Alterations in oxygen metabolism are associated to lung toxicity triggered by silver nanoparticle exposure.

GARCES M,; MAGNANI NATALIA; CALABRÓ VALERIA; MARCHINI TIMOTEO; CACERES LOURDES; PAMBIANCHI ERIKA; GALDOPORPORA JUAN; VICO TAMARA; SALGUEIRO JIMENA; ZUBILLAGA MARCELA; PECORELLI ALESSANDRA; MORETTON MARCELA; DESIMONE MARTÍN; ALVAREZ, SILVIA; VALACCHI GIUSEPPE; EVELSON PABLO

FREE RADICAL BIOLOGY AND MEDICINE

ELSEVIER SCIENCE INC

Lugar: Amsterdam; Año: 2021

0891-5849

Along with the AgNP applications development, the concern about their possible toxicity has increasingly gained attention. As the respiratory system is one of the main exposure routes, the aim of this study was to evaluate the harmful effects developed in the lung after an acute AgNP exposure.

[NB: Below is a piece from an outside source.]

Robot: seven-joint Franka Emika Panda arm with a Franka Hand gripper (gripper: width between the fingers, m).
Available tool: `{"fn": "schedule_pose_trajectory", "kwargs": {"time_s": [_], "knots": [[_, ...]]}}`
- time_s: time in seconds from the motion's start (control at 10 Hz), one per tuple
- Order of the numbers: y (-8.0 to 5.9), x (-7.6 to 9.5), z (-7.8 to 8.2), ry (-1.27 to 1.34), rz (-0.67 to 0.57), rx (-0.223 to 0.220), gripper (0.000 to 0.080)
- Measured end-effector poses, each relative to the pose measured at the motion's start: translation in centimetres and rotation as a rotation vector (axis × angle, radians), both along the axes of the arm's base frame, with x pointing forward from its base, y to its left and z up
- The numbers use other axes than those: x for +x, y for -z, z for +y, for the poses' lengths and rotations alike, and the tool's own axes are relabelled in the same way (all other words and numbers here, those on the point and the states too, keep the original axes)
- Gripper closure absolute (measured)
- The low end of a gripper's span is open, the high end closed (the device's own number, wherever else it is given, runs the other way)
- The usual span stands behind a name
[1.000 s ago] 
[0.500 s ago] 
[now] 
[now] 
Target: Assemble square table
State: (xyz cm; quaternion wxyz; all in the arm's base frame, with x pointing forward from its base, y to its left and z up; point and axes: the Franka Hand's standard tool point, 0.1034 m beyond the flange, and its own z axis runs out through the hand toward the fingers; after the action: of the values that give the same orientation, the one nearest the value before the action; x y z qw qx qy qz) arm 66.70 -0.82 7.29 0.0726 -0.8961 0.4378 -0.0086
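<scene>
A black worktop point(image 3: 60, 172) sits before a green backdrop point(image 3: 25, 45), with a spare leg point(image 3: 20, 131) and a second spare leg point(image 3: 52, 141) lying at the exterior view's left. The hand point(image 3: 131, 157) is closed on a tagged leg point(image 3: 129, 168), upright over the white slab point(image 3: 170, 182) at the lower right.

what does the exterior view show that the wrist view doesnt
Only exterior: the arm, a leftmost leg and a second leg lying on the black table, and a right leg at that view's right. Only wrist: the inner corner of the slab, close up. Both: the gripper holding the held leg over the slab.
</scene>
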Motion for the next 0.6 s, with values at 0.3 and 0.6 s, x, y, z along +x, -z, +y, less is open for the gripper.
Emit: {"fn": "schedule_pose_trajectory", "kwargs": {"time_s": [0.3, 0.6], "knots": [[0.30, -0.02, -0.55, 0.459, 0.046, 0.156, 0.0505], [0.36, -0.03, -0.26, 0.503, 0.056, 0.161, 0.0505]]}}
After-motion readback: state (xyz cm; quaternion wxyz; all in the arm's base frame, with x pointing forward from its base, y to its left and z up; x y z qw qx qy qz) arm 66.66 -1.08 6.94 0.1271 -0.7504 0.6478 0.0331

In vivo studies using Balb/c mice intranasally instilled with 0.1 mg AgNP/kg b.w, were performed. 99mTc-AgNP showed the lung as the main organ of deposition, where, in turn, AgNP may exert barrier injury observed by increased protein content and total cell count in BAL samples. In vivo acute exposure showed altered lung tissue O2 consumption due to increased mitochondrial active respiration and NOX activity. Both O2 consumption processes release ROS triggering the antioxidant system activation as we observed increased SOD and catalase activities and a decreased GSH/GSSG ratio. In A549 cells, exposure to 2.5 μg/mL AgNP during 1 h resulted in an increased NOX activity, decreased mitochondrial ATP associated respiration and higher H2O2 production rate, leading to oxidative damage. Lung 3D tissue model showed AgNP-initiated barrier alterations as TEER values decreased. Taken together, these results show that AgNP exposure alters O2 metabolism leading to a redox imbalance. AgNP-triggered oxidative damage may be responsible for the impaired lung function observed due to alveolar epithelial injury.